File spoon-archives/lyotard.archive/lyotard_2001/lyotard.0112, message 147


Date: Sun, 30 Dec 2001 13:11:11 -0600
Subject: anthro


All

Hugh mentions mysticism. The word 'mystic' comes from closed mouth and
it is usually taken to refer to the vow of silence taken by those who
have entered the mysteries. However, since as Lyotard says, silence is a
phrase, it can also be taken to refer to the open secrets of
inarticulate phrases, which cannot be spoken, but only witnessed.  Each
one must testify to the silence that remains after all the words are
said.

The anthropology I am proposing is this.  The human/inhuman is a
diachronic linking of phrases in time; a series of one-night stands with
the marvelous.

Steve and I are like two Seigfrieds deep in the valley of the Rhine
forest, arguing over paternity issues.  Who is my father, Hegel or Kant?
- when all along it is Wotan, the Wanderer, that nomadic god with a
patch on the eye and a Raven on his shoulder who left Valhalla in order
to become a pirate.

The Monad is the Dragon we have to destroy. It is not enough to resist
and to be fearless.  We need something to put something else in its
place.  Psychoanalysis means to testify to the hidden part of us that
can never be known and must never be forgotten. 
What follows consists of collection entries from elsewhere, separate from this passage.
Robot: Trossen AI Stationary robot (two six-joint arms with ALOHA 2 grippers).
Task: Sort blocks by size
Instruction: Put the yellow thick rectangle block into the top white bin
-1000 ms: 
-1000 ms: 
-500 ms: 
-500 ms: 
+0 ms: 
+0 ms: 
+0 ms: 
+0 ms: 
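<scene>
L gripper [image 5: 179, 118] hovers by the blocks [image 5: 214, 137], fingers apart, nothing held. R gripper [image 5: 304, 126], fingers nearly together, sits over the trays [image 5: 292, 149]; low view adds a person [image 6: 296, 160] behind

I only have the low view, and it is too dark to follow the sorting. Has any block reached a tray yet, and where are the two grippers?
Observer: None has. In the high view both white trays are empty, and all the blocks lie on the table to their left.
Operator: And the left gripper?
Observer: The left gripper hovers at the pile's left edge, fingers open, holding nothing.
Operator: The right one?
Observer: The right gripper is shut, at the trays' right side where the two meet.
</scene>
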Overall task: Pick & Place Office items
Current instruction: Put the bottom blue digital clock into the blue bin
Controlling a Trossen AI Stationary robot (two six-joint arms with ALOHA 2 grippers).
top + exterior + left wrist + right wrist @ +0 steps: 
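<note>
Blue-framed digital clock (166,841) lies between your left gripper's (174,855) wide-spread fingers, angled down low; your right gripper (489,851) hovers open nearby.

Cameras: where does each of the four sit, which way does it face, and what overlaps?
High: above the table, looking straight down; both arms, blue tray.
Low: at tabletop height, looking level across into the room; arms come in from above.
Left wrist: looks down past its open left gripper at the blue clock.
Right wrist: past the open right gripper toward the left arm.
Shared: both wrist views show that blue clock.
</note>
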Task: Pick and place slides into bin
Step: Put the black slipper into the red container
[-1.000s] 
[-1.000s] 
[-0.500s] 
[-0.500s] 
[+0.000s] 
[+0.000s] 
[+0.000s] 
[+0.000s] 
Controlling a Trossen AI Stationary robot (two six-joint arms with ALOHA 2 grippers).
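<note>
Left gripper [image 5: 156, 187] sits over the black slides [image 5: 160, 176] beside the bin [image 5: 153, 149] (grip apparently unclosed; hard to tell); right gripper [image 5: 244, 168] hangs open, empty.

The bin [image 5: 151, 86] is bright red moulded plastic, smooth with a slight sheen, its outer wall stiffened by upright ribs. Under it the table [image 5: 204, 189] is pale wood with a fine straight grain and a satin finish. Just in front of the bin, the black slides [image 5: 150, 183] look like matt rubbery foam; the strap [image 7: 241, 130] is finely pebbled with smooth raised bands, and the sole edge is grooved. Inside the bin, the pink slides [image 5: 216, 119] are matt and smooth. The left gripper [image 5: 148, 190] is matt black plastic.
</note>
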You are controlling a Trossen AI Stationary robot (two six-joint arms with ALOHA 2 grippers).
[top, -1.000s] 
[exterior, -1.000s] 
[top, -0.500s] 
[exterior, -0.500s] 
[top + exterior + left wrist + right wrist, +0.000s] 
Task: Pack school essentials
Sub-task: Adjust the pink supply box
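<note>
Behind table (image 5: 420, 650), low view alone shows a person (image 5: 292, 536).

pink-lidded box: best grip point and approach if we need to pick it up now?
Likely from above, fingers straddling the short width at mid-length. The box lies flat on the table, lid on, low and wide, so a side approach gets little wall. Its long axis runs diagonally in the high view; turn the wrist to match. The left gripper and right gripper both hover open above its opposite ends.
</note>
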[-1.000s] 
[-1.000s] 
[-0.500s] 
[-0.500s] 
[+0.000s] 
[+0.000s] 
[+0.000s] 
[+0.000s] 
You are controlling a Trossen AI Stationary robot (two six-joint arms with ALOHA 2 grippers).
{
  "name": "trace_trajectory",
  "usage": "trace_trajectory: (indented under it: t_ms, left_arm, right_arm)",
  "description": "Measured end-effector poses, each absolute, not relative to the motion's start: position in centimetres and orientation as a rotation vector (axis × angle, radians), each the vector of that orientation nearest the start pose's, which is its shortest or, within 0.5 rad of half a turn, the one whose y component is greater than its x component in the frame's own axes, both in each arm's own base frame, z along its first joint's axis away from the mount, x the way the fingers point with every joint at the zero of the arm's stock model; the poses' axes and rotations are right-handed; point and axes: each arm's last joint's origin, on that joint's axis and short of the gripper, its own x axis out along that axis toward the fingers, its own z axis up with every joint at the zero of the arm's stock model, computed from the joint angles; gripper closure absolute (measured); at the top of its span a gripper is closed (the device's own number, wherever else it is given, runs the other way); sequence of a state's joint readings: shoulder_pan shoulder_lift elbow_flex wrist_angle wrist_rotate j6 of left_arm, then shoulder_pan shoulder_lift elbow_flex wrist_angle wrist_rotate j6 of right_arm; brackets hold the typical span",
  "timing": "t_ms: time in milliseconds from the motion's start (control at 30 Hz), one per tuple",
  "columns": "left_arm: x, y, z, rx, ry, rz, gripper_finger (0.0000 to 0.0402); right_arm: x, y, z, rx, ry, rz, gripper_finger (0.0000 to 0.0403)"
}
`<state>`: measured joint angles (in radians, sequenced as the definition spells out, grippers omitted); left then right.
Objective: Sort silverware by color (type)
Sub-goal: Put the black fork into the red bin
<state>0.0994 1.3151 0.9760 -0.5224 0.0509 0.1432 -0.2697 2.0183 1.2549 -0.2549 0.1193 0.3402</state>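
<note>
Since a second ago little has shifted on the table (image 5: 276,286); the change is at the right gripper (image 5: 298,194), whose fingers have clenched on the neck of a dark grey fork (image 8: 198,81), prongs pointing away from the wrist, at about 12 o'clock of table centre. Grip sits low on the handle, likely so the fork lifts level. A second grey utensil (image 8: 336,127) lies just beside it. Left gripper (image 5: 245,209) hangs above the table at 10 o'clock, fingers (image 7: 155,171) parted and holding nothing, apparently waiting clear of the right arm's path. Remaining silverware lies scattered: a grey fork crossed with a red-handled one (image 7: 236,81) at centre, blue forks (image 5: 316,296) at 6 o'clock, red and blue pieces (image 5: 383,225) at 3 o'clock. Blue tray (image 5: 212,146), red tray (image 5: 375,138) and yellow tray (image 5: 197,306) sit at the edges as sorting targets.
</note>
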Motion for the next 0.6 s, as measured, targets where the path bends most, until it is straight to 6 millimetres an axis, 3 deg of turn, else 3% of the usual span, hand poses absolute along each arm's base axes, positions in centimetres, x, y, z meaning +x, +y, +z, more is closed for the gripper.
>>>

Recently, I have been reading a book on Andre Breton.  With a few
tweaks, the following statement appears to be very similar to what I
hear Lyotard saying in various ways in the Inhuman:

"Breton was to be more acutely preoccupied with availability to chance. 
In the search for chance and coincidences, which was to become under his
guidance one of the primary activities of surrealism, the most
formidable obstacle is the routine of life itself. The young Breton's
opposition to earning a living arose therefore out of an antipathy not
to work itself but to regular activity in the pursuit of economic
security; it cut off, he thought, the most precious hours and years of a
man's discovery of self. ... the pattern of work must be as erratic as
the pattern of leisure and directed to opening as many avenues as
possible to the flow of chance..."

"Man's ability to determine and control an ever increasing number of
factors in his life leads not necessarily to more liberty, but to
conformity, which puts a certain liberty in a few hands and takes it
totally away from others."

That states the issue rather well, I think: Their Monad versus our coup
de des.  The psychoanalytic anthropology I am proposing involves a
certain relationship to time and an openness to the event.  It means
never to forget, never to forget.  In remembrance lies destiny.  It is a
matter of working through and rolling the bones.